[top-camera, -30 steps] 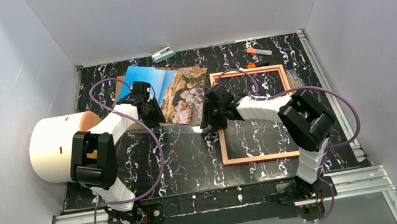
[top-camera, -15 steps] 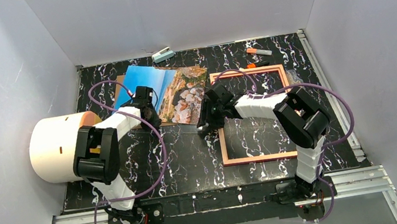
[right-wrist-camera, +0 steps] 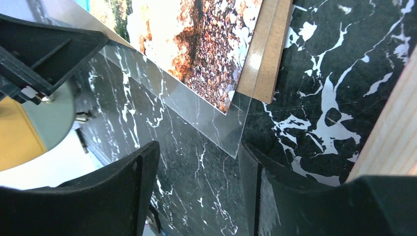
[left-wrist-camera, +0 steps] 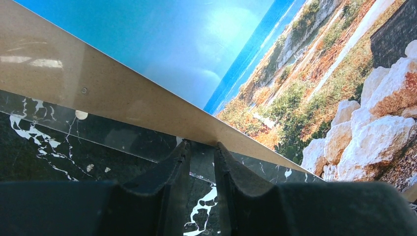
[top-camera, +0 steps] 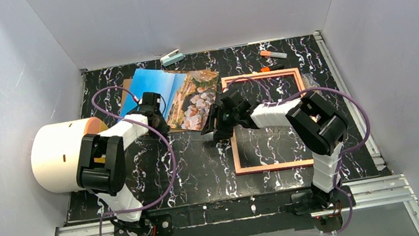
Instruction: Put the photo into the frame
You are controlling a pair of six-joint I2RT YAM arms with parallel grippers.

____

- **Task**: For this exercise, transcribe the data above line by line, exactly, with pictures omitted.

- **Answer box**:
[top-camera, -30 steps] 
[top-camera, -15 steps] 
[right-wrist-camera, +0 steps] 
[left-wrist-camera, +0 steps] 
[top-camera, +0 steps] 
Instruction: Put the photo into the frame
You are controlling a pair of six-joint I2RT YAM arms with parallel grippers.

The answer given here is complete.